À chaque article étaient ouverts des comptes de ce genre :
En 18… il y avait :
Framboisiers 00
Nouvellement plantés 00
Les fraisiers ont donné
en fraises 00 pouds, 00 livres 00 zolotniks
Sur ce nombre :
Consommé par vous, chère amie mamenka 00 p., 00 1.00 z.
Pour les confitures de la maison de son Excellence,
Porfiry Vladimiritch Golovleff 00 p. 00 1.00 z.
Donné au garçon en récompense de sa conduite 00 p. 00 1.00 z.
Vendu au bas peuple pour son régal 00 p. 00 1.00 z.
Pourri pour manque d’acheteur ou quelque autre cause00 p. 001.00 z.
Et ainsi de suite.
Remarque. — Si la récolte de l’année courante est inférieure à l’année précédente, on doit exposer les causes de ce fait, par ex. : la sécheresse, les pluies, la grêle, etc.
Arina Pétrovna resta stupéfaite.
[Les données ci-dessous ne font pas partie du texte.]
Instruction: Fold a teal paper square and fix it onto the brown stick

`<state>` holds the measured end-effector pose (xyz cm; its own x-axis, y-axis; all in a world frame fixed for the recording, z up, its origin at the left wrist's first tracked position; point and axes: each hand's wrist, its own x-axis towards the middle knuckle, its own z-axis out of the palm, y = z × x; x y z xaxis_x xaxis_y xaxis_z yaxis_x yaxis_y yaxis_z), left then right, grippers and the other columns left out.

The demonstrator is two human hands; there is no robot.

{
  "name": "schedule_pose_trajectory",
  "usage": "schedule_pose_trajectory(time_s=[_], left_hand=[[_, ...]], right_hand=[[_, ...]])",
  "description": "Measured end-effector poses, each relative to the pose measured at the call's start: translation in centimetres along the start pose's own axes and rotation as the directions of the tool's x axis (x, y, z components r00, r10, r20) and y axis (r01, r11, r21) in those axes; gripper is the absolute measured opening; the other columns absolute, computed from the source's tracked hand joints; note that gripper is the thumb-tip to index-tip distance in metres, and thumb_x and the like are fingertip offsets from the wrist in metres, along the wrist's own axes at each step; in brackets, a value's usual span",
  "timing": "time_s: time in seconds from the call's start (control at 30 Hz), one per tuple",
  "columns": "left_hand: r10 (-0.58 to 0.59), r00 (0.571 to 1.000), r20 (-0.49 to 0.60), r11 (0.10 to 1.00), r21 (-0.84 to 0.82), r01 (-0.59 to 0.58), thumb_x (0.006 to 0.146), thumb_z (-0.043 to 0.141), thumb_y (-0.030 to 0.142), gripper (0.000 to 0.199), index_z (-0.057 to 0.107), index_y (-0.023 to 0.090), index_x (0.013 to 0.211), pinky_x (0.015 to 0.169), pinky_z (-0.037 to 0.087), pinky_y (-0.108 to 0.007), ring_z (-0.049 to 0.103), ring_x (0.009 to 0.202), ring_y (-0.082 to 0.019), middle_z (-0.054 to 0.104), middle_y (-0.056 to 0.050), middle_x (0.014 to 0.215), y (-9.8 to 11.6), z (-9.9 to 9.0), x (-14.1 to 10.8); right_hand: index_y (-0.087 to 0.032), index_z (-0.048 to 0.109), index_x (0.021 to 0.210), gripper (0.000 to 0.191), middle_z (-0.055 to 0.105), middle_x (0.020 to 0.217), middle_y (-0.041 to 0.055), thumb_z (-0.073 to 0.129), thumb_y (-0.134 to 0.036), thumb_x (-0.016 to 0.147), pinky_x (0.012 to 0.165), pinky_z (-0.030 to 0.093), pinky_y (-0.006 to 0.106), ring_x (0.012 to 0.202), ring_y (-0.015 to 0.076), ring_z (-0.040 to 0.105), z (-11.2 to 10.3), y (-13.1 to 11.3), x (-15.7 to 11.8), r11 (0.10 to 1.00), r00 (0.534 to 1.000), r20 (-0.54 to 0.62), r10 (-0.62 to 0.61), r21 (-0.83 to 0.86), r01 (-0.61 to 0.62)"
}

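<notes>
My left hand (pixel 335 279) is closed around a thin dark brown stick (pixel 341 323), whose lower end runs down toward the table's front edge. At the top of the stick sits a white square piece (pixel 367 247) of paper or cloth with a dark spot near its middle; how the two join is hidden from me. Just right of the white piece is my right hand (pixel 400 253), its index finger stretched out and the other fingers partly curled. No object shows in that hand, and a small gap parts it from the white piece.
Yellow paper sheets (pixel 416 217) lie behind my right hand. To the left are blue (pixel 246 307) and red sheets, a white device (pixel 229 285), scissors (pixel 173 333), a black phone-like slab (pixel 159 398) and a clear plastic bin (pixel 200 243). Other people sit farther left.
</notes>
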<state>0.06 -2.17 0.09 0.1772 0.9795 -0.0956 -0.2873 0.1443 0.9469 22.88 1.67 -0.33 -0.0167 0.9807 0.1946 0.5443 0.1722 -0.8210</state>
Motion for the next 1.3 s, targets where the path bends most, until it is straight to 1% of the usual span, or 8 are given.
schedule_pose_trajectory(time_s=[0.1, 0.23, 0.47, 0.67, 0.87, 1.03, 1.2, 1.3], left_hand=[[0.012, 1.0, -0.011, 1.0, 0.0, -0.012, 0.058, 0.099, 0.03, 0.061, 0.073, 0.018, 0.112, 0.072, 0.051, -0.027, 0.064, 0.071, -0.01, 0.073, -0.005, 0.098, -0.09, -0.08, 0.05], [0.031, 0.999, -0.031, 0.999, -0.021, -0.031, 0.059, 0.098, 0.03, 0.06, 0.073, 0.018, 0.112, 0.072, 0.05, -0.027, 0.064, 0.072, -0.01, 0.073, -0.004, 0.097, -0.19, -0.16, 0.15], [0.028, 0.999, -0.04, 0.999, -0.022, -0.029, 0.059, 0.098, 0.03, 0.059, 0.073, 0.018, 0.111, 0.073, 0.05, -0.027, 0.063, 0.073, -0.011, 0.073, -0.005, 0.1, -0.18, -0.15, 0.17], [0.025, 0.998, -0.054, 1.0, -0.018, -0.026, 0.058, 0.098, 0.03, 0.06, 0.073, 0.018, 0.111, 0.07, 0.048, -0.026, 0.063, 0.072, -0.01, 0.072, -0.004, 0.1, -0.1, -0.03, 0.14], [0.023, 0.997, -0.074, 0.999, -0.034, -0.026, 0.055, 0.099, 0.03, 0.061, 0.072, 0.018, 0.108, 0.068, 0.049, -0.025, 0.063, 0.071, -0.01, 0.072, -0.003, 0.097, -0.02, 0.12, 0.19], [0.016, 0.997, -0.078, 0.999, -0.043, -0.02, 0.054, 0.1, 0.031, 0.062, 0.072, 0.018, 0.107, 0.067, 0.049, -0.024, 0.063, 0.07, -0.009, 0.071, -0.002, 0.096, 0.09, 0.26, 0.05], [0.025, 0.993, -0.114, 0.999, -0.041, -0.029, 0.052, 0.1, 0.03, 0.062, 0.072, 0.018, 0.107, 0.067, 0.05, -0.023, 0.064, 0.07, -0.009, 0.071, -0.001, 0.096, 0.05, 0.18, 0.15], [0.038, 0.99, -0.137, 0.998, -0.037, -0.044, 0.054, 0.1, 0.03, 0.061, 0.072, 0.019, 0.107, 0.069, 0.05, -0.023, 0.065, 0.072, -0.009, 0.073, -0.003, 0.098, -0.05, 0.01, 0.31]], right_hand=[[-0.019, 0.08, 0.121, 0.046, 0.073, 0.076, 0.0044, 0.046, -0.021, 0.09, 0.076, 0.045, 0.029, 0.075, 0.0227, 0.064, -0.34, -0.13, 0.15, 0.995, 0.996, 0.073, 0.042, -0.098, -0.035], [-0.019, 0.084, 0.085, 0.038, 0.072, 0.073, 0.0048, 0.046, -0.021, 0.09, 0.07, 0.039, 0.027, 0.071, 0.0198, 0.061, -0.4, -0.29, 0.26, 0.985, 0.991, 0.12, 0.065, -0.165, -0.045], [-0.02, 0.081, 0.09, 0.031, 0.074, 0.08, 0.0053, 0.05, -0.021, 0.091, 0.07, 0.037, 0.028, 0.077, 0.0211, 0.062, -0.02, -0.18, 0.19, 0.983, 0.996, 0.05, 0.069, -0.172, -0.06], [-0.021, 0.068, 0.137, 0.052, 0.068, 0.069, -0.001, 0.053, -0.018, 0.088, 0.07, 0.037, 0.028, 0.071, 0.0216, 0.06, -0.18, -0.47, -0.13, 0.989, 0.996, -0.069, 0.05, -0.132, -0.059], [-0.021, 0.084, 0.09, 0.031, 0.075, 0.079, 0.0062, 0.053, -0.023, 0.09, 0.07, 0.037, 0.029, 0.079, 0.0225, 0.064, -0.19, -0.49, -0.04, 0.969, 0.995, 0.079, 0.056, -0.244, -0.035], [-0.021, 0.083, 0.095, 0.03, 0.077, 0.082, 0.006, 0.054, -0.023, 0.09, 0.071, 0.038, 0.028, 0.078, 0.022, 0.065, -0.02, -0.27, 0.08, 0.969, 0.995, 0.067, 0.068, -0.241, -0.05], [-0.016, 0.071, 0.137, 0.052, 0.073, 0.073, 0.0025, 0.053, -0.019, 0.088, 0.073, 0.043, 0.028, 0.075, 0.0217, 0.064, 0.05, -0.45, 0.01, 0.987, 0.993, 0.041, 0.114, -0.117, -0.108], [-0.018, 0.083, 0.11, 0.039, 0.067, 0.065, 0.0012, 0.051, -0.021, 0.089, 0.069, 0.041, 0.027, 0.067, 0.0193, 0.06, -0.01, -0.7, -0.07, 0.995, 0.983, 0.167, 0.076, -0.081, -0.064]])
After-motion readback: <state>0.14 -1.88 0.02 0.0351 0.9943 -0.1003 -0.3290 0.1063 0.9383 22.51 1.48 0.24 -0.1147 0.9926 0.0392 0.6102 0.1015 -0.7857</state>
En premier lieu, l’avarice de Judas la frappa : jamais elle ne se serait doutée que la groseille verte pût être l’objet d’un article de comptabilité à Golovlevo et son fils semblait justement insister sur ce point ; en second lieu, elle comprenait parfaitement que toutes ces formes n’étaient autre chose qu’une constitution qui lui liait les mains et les pieds. Après l’échange de plusieurs lettres de discussion, Arina Pétrovna offensée et indignée quitta Golovlevo pour s’installer chez son fils Pavel à Doubrovino. Aussitôt après Porfiry Vladimiritch donna sa démission et vint habiter Golovlevo. Dès lors commença pour la vieille la série des jours sombres, voués au repos forcé. Pavel Vladimiritch, en homme privé d’action, était particulièrement vétillard vis-à-vis de sa mère. Il l’accueillit assez bien, c’est-à-dire promit de nourrir, elle et ses nièces orphelines, mais à deux conditions : la première était de ne pas entrer chez lui à l’entresol, la deuxième, de ne pas se mêler de ses affaires.
Cette dernière condition troublait surtout Arina Pétrovna. Tout le ménage de Pavel Vladimiritch était confié à deux personnes : à la femme de charge Oulitouchka, femme pernicieuse et convaincue d’être en correspondance secrète avec Porfichka-Sangsue et au ci-devant valet de chambre de papenka Kiriouchka qui n’entendait rien à la culture des champs et qui chaque jour sermonnait Pavel Vladimiritch. Tous deux volaient sans merci. Que de fois le cœur d’Arina Pétrovna saigna à la vue du pillage qui régnait dans la maison ! que de fois eut-elle envie de le prévenir, d’ouvrir les yeux à son fils au sujet du thé, du sucre, du beurre que l’on gâchait. Maintes fois, sous les yeux mêmes de la vieille barynia, Oulitouchka, sans se gêner le moins du monde, mettait dans ses poches des poignées entières de sucre. Arina Pétrovna, tout en voyant cela, était forcée de rester témoin silencieux de cette dilapidation. Car dès qu’elle ouvrait la bouche, Pavel Vladimiritch l’arrêtait.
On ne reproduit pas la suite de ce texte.